To improve the flexibility of Xiaoyi’s tongue, the mother placed grains of rice on the child’s lips and let Xiaoyi lick them one by one. She also cut out rectangles and squares to help her daughter know different shapes.

For even a simple word like “sofa,” Kang spent several days teaching her child how to read it out loud.

As a second force, many rehabilitation teachers have offered remote training courses to disabled children in China, with the help of their parents.

Hua Yinan, a rehabilitation teacher, has not yet returned to her workplace since the Spring Festival due to the COVID-19 epidemic. However, she managed to continue her children’s rehabilitation courses online.

For several months she has been instructing many disabled children remotely, including Xiaoyi, on China’s popular social media platform WeChat and other mobile applications. While professional assistive devices were unavailable during the epidemic, Hua instructed Kang to use materials at home to make simple rehabilitation equipment.

Kang used wooden sticks and benches as obstacles to train the child’s physical coordination and made small sandbags with old clothes to strengthen the physical power of the child.

“Rehabilitation of disabled children is a long-term process requiring continuous efforts. Though we cannot go back to the rehabilitation center now, the training at home cannot stop,” Hua said.

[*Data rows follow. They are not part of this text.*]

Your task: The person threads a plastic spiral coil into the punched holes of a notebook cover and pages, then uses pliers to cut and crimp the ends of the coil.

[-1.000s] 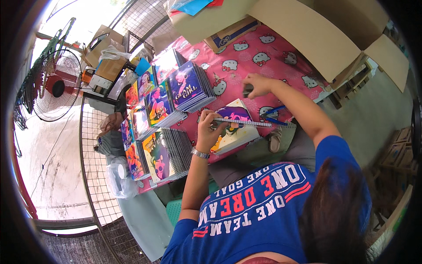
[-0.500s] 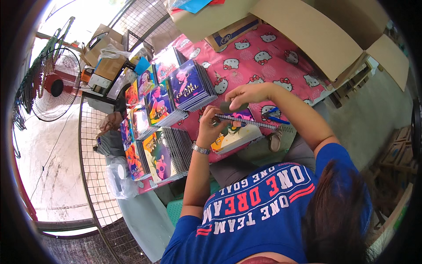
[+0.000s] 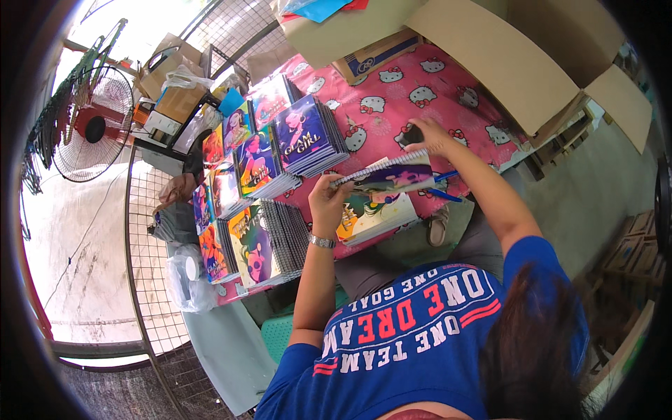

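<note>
The left hand [image 3: 329, 201] pinches one end of a spiral notebook [image 3: 393, 178], holding it tilted above a short stack [image 3: 374, 222] on the pink-covered desk [image 3: 381, 127], likely so its coil faces up. Near the coil's other end, the right hand [image 3: 434, 137] grips a small dark piece [image 3: 409, 135], too unclear to identify. A blue-handled tool [image 3: 444, 195] lies beside the stack, seemingly for easy reach; notebook piles [image 3: 253, 245] stand left, apparently leaving room.

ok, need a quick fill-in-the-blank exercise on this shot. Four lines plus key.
1. The left hand holds a notebook; the dark object is in the ____ hand.
2. The silver wristband is on the ____ wrist.
3. The main colour of the tablecloth is ____.
4. The tool handles are ____.

Missing words: right; left; pink; blue.
</note>
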A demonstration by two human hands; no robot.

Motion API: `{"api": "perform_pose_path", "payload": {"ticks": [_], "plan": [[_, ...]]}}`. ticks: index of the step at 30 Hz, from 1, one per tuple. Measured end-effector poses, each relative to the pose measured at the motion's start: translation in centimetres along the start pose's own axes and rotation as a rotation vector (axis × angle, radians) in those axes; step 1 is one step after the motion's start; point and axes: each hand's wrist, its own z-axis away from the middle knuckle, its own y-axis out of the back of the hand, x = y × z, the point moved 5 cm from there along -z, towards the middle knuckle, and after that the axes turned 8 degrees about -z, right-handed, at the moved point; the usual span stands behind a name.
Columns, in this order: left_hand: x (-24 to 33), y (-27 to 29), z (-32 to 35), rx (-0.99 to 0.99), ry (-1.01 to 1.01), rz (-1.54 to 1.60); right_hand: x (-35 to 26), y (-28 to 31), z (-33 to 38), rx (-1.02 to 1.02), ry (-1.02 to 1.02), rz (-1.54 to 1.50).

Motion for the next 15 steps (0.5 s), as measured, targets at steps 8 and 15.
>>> {"api": "perform_pose_path", "payload": {"ticks": [8, 15], "plan": [[-1.4, 2.5, 3.4, 0.311, -0.007, 0.093, -2.1, -4.1, 17.2, 0.015, 0.119, 0.348], [0.2, 1.2, 3.1, 0.258, -0.127, 0.041, -12.7, -2.0, 16.9, 0.140, 0.285, -0.477]]}}
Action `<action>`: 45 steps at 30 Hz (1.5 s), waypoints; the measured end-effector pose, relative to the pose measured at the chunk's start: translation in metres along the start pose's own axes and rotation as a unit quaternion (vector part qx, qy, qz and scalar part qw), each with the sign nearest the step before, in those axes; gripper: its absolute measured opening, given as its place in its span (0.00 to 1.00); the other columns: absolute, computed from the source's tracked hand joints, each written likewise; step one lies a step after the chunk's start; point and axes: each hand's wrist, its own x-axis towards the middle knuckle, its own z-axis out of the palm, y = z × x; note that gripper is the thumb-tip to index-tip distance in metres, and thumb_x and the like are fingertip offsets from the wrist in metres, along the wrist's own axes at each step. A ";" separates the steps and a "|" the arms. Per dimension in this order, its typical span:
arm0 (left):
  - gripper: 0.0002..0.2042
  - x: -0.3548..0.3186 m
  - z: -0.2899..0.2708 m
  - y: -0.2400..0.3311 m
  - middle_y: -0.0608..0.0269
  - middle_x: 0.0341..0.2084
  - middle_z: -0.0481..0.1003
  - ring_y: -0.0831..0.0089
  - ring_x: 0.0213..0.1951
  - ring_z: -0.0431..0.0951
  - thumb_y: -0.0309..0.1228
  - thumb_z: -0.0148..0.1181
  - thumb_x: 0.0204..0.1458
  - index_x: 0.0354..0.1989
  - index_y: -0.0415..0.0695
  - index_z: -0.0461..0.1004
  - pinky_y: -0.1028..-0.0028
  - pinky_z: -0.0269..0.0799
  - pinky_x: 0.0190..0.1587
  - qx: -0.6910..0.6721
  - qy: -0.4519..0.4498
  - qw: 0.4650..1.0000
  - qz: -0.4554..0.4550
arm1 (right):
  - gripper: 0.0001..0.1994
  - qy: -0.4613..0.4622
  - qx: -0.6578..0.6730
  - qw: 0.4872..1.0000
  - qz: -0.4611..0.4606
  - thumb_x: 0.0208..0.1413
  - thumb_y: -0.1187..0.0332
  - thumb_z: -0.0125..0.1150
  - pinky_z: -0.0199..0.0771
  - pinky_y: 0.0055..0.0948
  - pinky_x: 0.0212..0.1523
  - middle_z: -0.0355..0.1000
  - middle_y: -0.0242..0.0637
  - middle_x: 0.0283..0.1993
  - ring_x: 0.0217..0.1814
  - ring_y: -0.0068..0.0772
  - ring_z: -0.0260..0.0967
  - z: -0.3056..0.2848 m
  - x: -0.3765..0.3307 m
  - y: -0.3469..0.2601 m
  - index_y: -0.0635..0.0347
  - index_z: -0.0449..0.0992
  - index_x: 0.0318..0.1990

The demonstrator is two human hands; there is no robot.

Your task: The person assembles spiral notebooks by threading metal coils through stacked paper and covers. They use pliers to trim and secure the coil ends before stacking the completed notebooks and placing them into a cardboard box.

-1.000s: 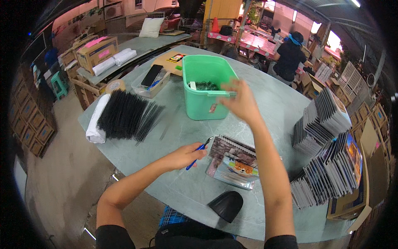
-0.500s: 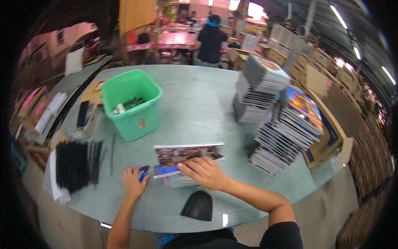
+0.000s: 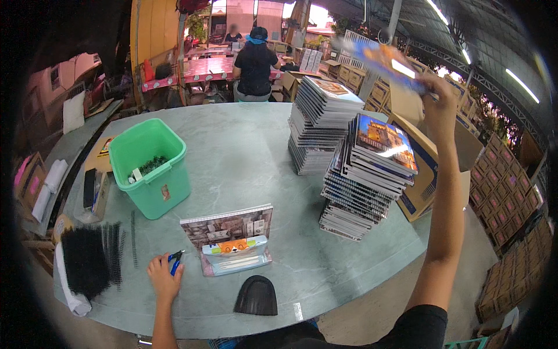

Apart from the parents and rehabilitation teachers, Jia Xiufang, an entrepreneur, has also devoted herself to helping disabled children for a long time.

In 2019, Jia, often called Mother Jia by children, set up a rehabilitation center providing treatment free of charge for disabled kids with the support of the local government in Jinnan District in north China’s Tianjin.

“This year, we plan to enroll 80 more children with cerebral palsy to our rehabilitation center,” Jia said.

Last year, local authorities in Jinnan integrated social resources and professional experts to establish a rehabilitation center.

“The center serves for the coordinated development of the Beijing-Tianjin-Hebei region, enabling disabled children from poverty-plagued and low-income families to access rehabilitation services free of charge,” said Liu Shuxin, director of the disabled persons’ federation of Jinnan District.

So far, more than 100 children with disabilities from Tianjin and provinces of Gansu and Hebei have received rehabilitation treatment in the center.

Xiaoyi was among the lucky children in the center. When the girl first arrived in Tianjin last October, she could not speak a single word, but now the girl can say to her mother: “I love you.”